GHDI logo

An East German School Official Reports on her Experiences during the Wende (October 1, 2003)

page 2 of 4    print version    return to list previous document      next document


When I started working at the GDR Ministry of Education shortly after the Volkskammer elections in March 1990, there were hardly any new staff members. It was mostly just the top leadership that had been replaced – the minister and his undersecretaries. The new leadership had very little experience in education policy but could rely on the expertise of the staff. I was asked to work in the policy division [Grundsatzabteilung] and in the department for general education schools. The working conditions were disastrous by West German standards. One coworker spent hours, if not an entire day, getting a telephone connection to the capital of the Federal Republic. There were no fax machines. There were strict limits on the number of copies one could make, and they had to be registered in advance, since there were only two copy machines in the entire ministry. Therefore, I gladly accepted the offer to move to another office in the nearby West Berlin Reichstag building (today the German Bundestag), which had outstanding technical equipment. Little by little, the staff of the education ministry also started mustering the courage to avail themselves of the opportunities there.

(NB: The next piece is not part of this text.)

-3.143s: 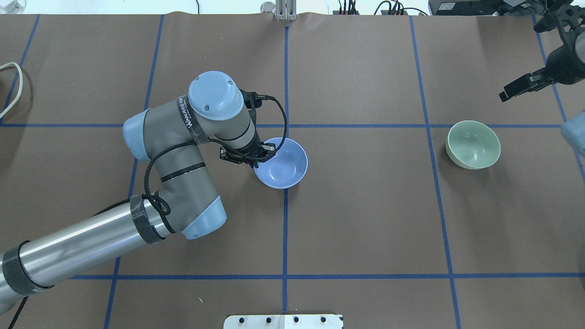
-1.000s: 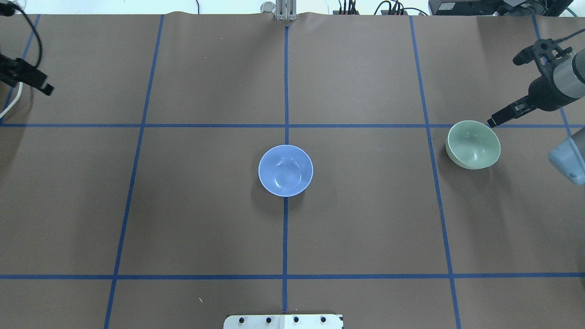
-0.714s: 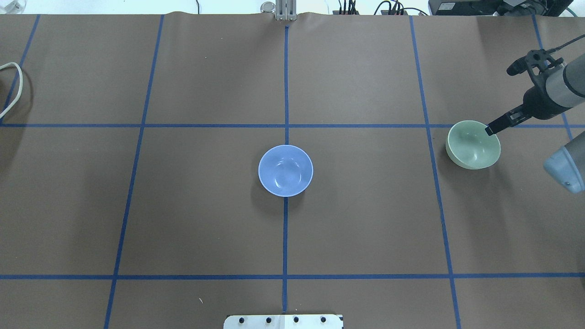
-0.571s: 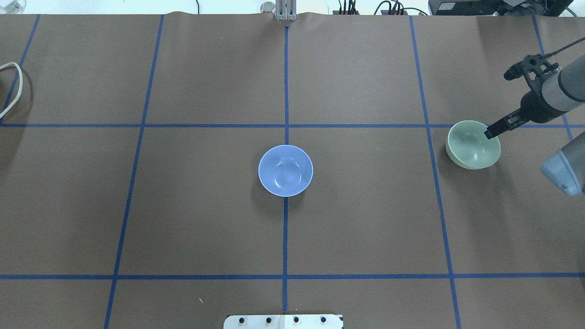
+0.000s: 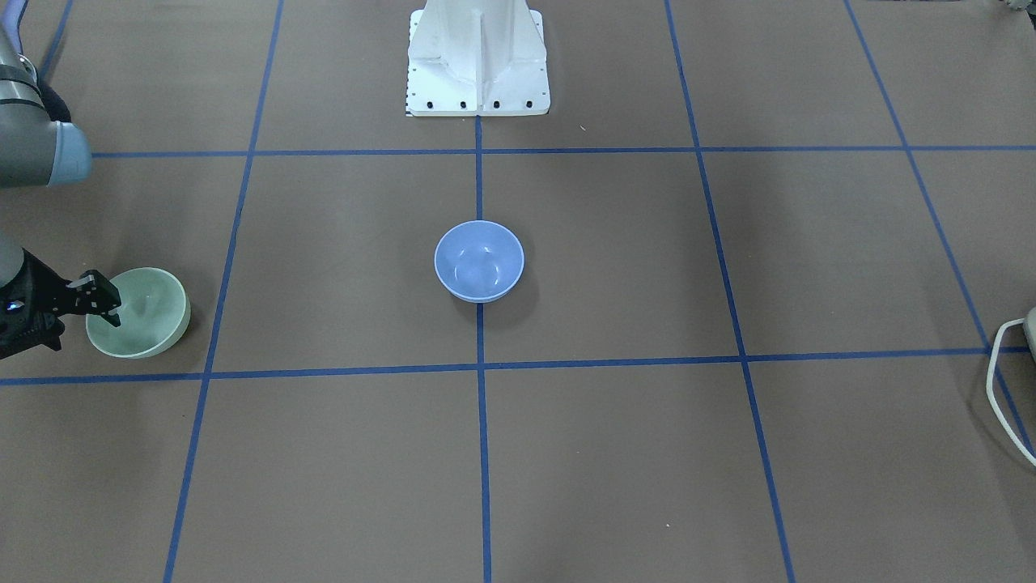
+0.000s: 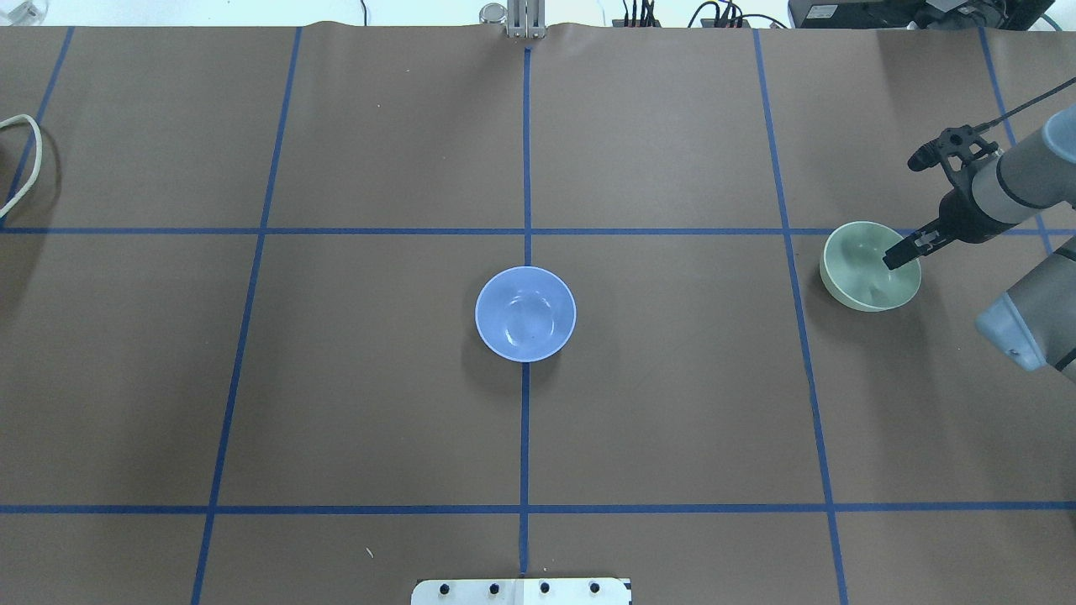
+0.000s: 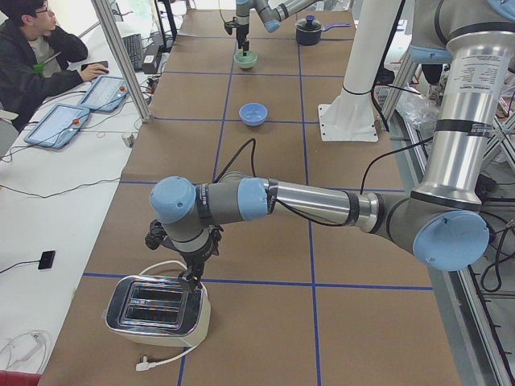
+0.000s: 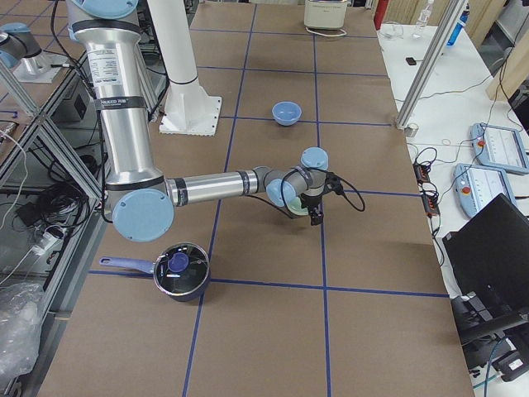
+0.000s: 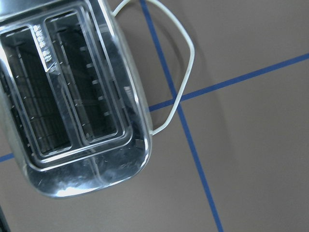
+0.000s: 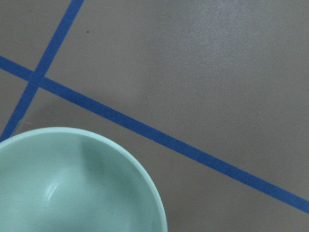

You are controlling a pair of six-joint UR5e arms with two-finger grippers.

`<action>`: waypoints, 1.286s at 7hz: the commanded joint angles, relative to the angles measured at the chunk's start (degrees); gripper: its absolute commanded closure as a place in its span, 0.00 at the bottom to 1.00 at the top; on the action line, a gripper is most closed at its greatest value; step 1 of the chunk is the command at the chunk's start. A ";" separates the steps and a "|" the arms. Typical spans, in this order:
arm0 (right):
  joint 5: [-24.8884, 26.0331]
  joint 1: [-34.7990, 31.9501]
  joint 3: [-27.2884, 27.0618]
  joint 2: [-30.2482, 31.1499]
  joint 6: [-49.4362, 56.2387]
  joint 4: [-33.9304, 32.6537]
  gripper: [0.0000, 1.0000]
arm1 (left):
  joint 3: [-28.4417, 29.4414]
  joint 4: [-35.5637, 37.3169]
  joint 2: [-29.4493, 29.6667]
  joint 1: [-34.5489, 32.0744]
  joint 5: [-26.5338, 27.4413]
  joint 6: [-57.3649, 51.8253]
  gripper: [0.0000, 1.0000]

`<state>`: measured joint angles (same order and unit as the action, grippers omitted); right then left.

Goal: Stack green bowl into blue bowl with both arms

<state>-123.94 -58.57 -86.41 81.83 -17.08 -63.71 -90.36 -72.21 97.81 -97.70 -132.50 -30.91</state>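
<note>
**Stage: grasp of the second bowl; stacking not yet begun.** The blue bowl (image 6: pixel 525 313) stands upright and empty on the centre tape line of the desk (image 6: pixel 672 403). The green bowl (image 6: pixel 864 270) rests on the desk well apart, on the robot's right. By this reading you have the whole transfer left: close, lift, carry across, lower in.

Your right arm (image 6: pixel 1021 176) reaches in from the edge, its wrist sloping down. The right claw (image 5: pixel 81 330) is spread astride the green bowl's outer rim, with one finger (image 6: pixel 896 257) inside the bowl (nothing is gripped yet).

Your left arm (image 7: pixel 322 205) lies stretched low. The left claw (image 7: pixel 191 277) points down over a toaster (image 9: pixel 72 96), and you cannot tell how far it is open.
</note>
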 commanded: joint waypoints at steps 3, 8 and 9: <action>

At first, my main responsibility within the scope of the ministry’s policy division was to prepare a strategy for political education in the new federal states and, in the department for general education schools, to collaborate on an overall plan for social studies, the subject that replaced the former, ideologically burdened subject of civics. However, a good deal of my time was spent explaining the organization, structure, and curriculum of the West German school system to individual staff members. The knowledge deficit was immense.

[ . . . ]

2. The Transformation of the School System after Unification on October 3, 1990

The Unification Treaty of August 31, 1990, upheld the sovereignty of the federal states [Länder] in the area of culture and education; at the same time, however, Articles 37 and 38 established the basic parameters for the reorganization of the system of education, and science and research. The few regulations pertaining to school law dealt mostly with transitional provisions, for example, the recognition of degrees. Accordingly, state-recognized school, professional, and academic degrees awarded in the GDR retained their validity. The agreements that allowed for this were made by the Standing Conference of the Ministers of Education and Cultural Affairs of the Federal States [Kultusministerkonferenz or KMK]. The KMK was tasked with drawing up transitional regulations for recognizing teacher certification examinations. In order to ensure the smoothest possible adaptation of GRD teacher training to FRG teacher training, the last GDR government asked the Science and Humanities Council [Wissenschaftsrat] of the Federal Republic to draw up proposals for the reorganization of teacher training. Based on this, in September 1990, the GDR Volkskammer passed a teacher training act that reflected the West German dual model – academic studies followed by a period of student teaching.

According to the Unification Treaty, the five new federal states had until June 30, 1991, to pass their own school laws and start reorganizing their education systems. In this effort, the new federal states received increasing support, in the form of both personnel and funds, from the [old] Western “partner states.” The federal state of Saxony, for example, received support from Baden-Württemberg and Bavaria, Mecklenburg-West Pomerania from Schleswig-Holstein, Brandenburg from North Rhine-Westphalia. In the period immediately following unification, they received additional support from the successor institution to the dissolved GDR Ministry of Education, the “Joint Institution of the New Federal States for Educational and Scientific Affairs” [Gemeinsame Einrichtung der neuen Bundesländer für Aufgaben in Bildung und Wissenschaft or GEL]. Together with personnel from the West German ministry, a small team of former GDR ministry employees was responsible for advising the new federal states on education issues. The growing presence of the West German “partner states” in East Germany, however, made this institution superfluous after only a year.